Johnson Home in Disgrace; Canada Bans Him for Life : Can't Run for Country or Get Funds

Times Wire Services

Olympian Ben Johnson, stripped of his gold medal for doping, flew home from the Seoul Olympic Games in disgrace today and Canada banned him from its teams for life.

Calling the incident "a national embarrassment," Sports Minister Jean Charest said the sprinter also will be barred from ever receiving a federal sports stipend.

Johnson struggled through a horde of question-shouting reporters this morning at New York's John F. Kennedy International Airport without answering questions about his positive drug test and looking, according to an 8-year-old boy who got his autograph, "very sad."

More than 100 members of the media crushed Johnson as he left U.S. Customs, many screaming variations of the same question: "Did you take the steroids, Ben?"

Johnson ducked his head and offered no reply. He declined to say whether his agent's claim--that the positive test was caused by sabotage--was fact or fiction.

It took him about 60 seconds to make his way to transportation for nearby LaGuardia Airport and a flight to Toronto.

Before leaving Korea, Johnson was in shock and virtually incapable of understanding what was happening to him, when he returned his gold medal to IOC Vice President Richard Pound, also a Canadian, officials said. He then flew off to New York with his mother, his sister and his coach.

Disqualified on Monday

Johnson was disqualified from the Olympic Games on Monday for using anabolic steroids and stripped of the gold medal he won Saturday for his astonishing 9.79-second run in the 100-meter track event.

The gold went to American Carl Lewis, who ran second to Johnson in 9.92. Linford Christie of Britain moved up from the bronze to the silver medal, and American Calvin Smith, who finished fourth, was awarded the bronze.
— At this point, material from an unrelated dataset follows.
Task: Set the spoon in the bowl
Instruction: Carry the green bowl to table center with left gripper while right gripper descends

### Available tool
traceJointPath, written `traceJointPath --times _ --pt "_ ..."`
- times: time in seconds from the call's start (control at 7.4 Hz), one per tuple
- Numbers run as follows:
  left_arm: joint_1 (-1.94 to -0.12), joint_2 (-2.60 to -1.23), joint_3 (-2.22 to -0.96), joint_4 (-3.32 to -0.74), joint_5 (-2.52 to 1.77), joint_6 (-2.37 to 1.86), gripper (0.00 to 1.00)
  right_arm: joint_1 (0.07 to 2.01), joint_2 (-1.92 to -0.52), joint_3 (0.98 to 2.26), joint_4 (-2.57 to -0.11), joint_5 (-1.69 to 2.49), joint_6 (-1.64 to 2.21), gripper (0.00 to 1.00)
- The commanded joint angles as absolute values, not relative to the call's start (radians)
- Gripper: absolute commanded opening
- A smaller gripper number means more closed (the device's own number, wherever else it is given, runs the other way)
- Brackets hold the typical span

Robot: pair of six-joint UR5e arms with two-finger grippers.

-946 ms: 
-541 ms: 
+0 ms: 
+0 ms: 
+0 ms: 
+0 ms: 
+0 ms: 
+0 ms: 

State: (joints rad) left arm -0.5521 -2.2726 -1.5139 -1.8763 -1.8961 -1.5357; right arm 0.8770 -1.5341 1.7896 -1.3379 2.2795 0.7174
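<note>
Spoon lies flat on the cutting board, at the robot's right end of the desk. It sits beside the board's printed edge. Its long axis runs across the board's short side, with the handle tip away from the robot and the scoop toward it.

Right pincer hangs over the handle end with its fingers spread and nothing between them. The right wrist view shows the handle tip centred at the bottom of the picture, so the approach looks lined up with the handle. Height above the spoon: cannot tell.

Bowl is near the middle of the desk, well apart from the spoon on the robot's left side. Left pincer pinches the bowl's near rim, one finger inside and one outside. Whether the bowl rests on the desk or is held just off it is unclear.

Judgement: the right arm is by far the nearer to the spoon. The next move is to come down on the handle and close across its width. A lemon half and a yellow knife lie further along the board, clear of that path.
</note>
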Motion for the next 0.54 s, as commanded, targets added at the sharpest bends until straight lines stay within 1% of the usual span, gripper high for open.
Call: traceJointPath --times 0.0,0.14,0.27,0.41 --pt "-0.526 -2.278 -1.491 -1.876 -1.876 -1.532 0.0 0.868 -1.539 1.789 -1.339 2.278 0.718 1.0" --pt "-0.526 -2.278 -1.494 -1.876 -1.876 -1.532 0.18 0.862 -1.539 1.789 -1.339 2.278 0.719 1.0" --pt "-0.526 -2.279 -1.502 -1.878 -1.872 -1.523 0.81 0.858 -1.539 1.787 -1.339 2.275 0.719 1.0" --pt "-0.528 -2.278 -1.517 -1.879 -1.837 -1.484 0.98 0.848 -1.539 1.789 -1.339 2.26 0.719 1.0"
Lewis appeared at a church service for Olympic athletes and spoke briefly, repeating a story he first told when he lost to Johnson.
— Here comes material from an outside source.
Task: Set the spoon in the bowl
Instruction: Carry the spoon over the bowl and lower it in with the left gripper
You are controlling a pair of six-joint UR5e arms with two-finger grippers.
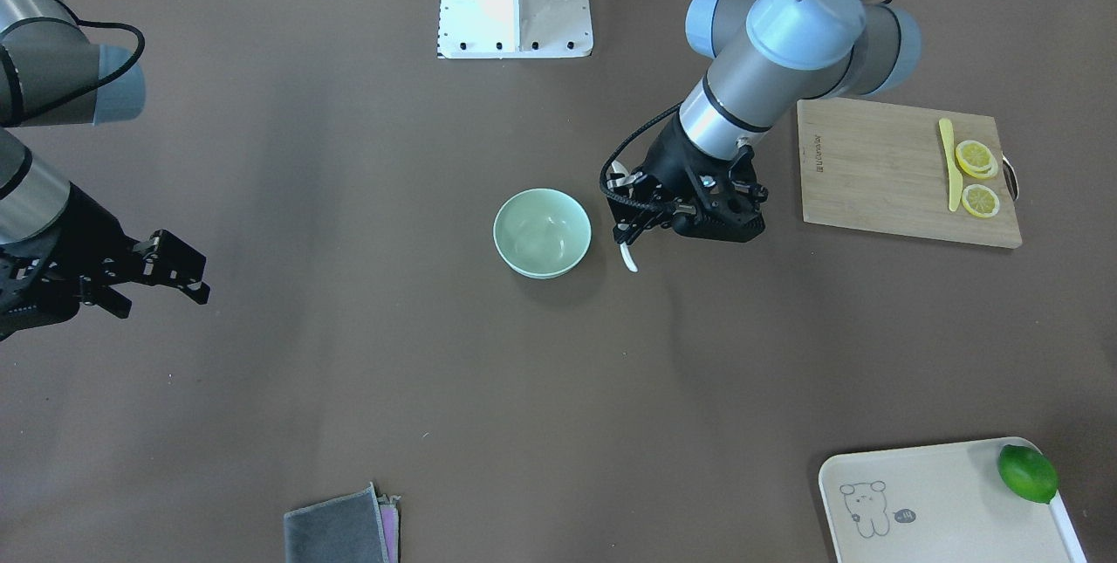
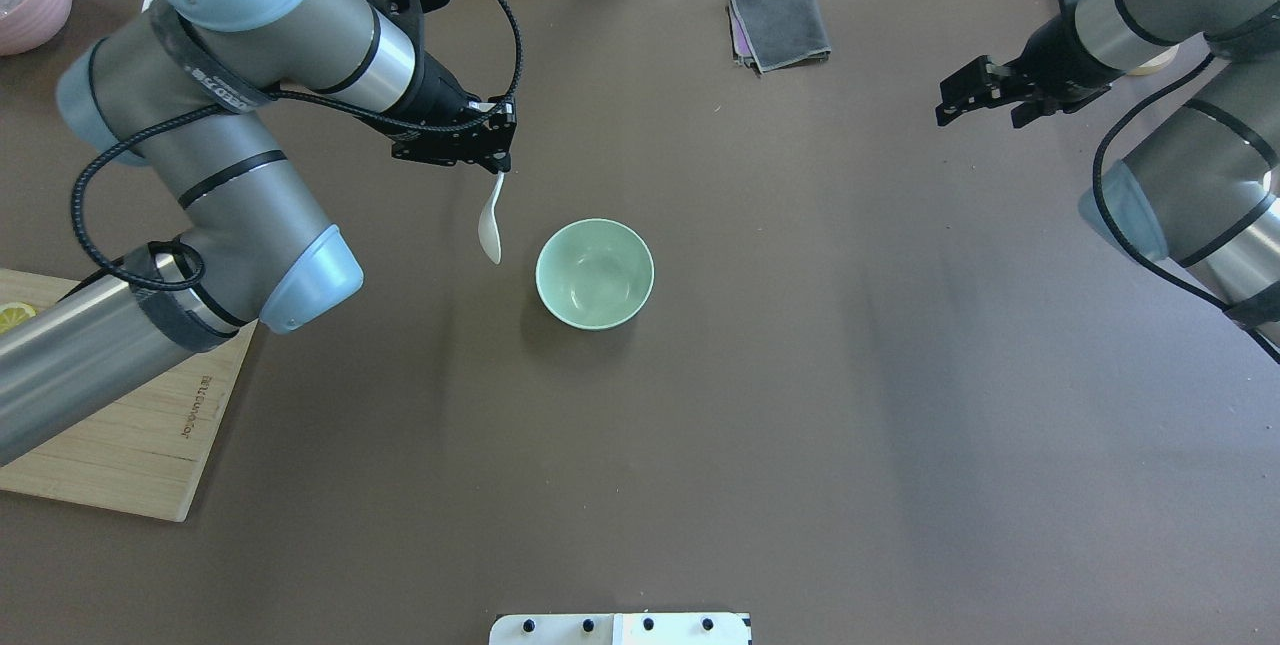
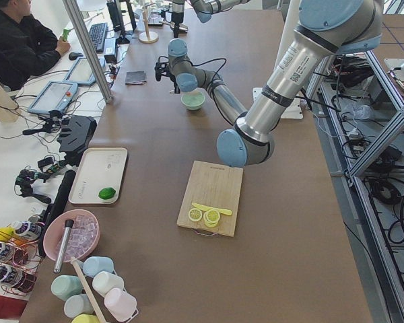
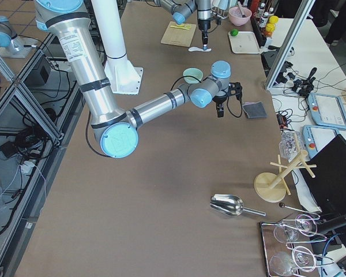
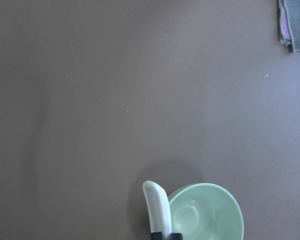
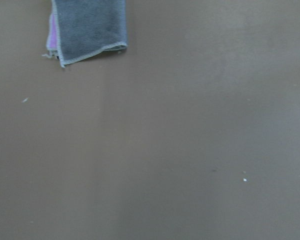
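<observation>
The pale mint-green bowl stands upright and empty at mid-table; it also shows in the front view and the left wrist view. My left gripper is shut on the handle of the white spoon. The spoon hangs scoop-down just beside the bowl, on my left of it, and does not touch it. In the front view the left gripper hides most of the spoon. The left wrist view shows the spoon next to the bowl's rim. My right gripper is open and empty, far off to the right.
A folded grey cloth lies at the far edge. A wooden cutting board with a yellow knife and lemon slices lies under my left arm. A cream tray holds a lime.
</observation>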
"My mother had a dream the other night about my father, who said everything would be all right," Lewis said. "And today, it was."
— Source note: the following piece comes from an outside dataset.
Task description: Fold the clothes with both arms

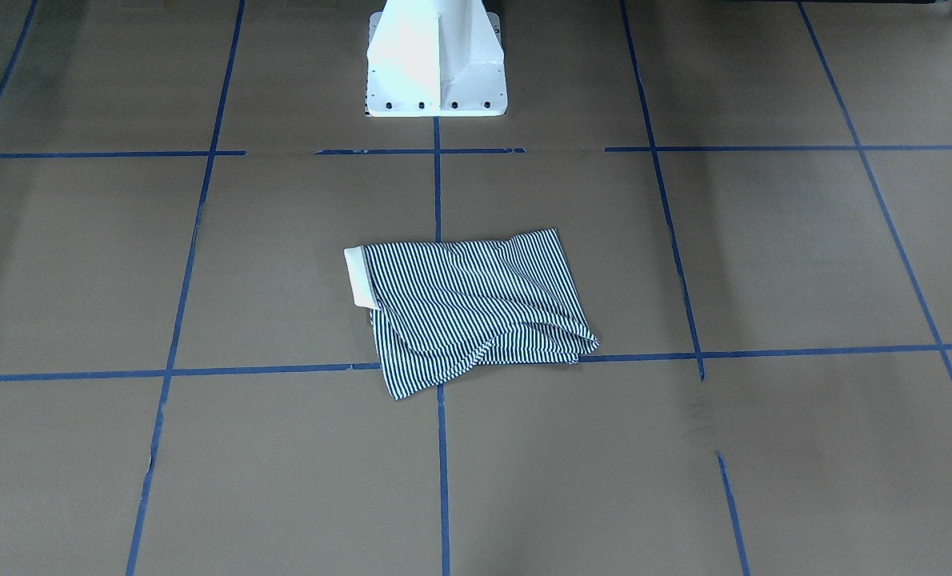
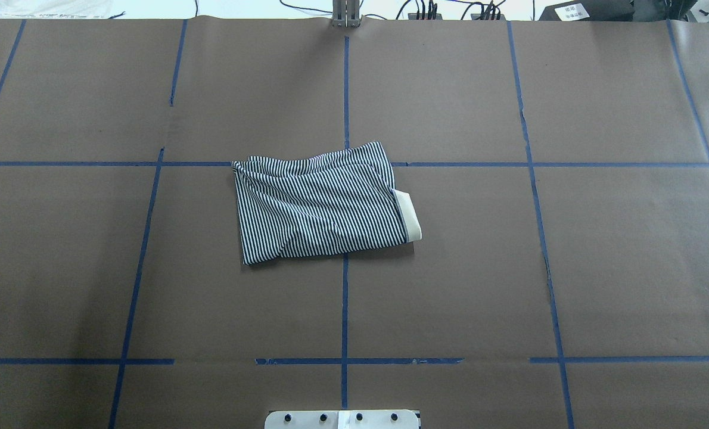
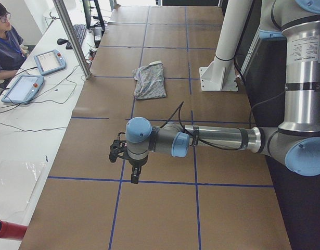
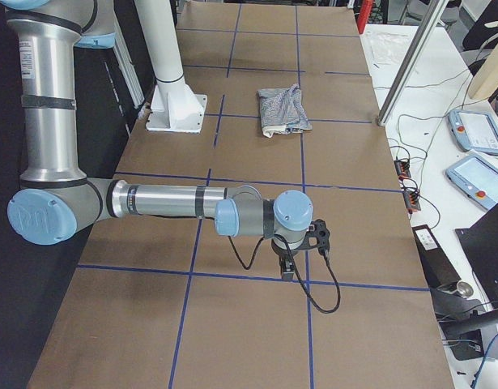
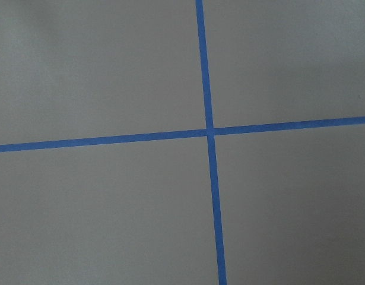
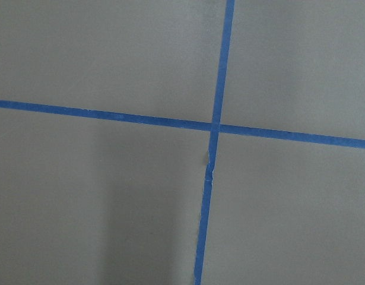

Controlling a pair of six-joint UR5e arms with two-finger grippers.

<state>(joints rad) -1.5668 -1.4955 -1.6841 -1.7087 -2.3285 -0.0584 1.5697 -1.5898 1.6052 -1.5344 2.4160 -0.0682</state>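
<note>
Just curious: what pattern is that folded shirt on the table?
The shirt has thin navy-and-white stripes and a plain cream collar; clearest in the overhead view.

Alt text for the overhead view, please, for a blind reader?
A folded navy-and-white striped shirt lies near the middle of a brown table marked with blue tape lines, its cream collar poking out on the right. A white base plate peeks in below.

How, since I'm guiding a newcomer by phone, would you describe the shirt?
On the brown table gridded in blue tape, find the white pedestal. Straight out from it, across the centre tape line, lies the folded shirt: the only cloth there, navy-and-white striped, cream collar poking out one end.
</note>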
Earlier in the day he said: "I feel sorry for Ben and for the Canadian people. Ben is a great competitor and I hope he is able to straighten out his life and return to competition."

"This will change the history of the Olympics," American hurdler Edwin Moses said of the 10 seconds that rocked the Summer Games. "This will change a lot of people's lives."

Johnson, the greatest sprinter in history, packed his bags and slipped out of the country this morning, not unnoticed but no longer idolized, not an Olympic champion, just a cheater.

Advertisers Dropping Out

Advertisers who paid the "world's fastest human" millions to convey their message were rushing to cancel commercials, tearing down the posters and demanding their money back.

The first to act were Kyodo Oil Co. of Japan, which had been showing Johnson's powerful stride in gasoline commercials, and a Finnish dairy association. The Italian sportswear company Diadora was reviewing its five-year, $2-million contract with the runner.

Johnson's departure in shame and escort onto a flight to New York by a phalanx of security guards eclipsed sports on day 11 of the Games and left a cloud of suspicion hanging over other athletes.

The Jamaican-born Canadian was the seventh athlete at the Games to fail a dope test but his status as a sporting superstar made all the other cases pale into insignificance.

Not only was Johnson stripped of his medal and kicked off his team, but his world-record time in Saturday's 100 meters was automatically erased.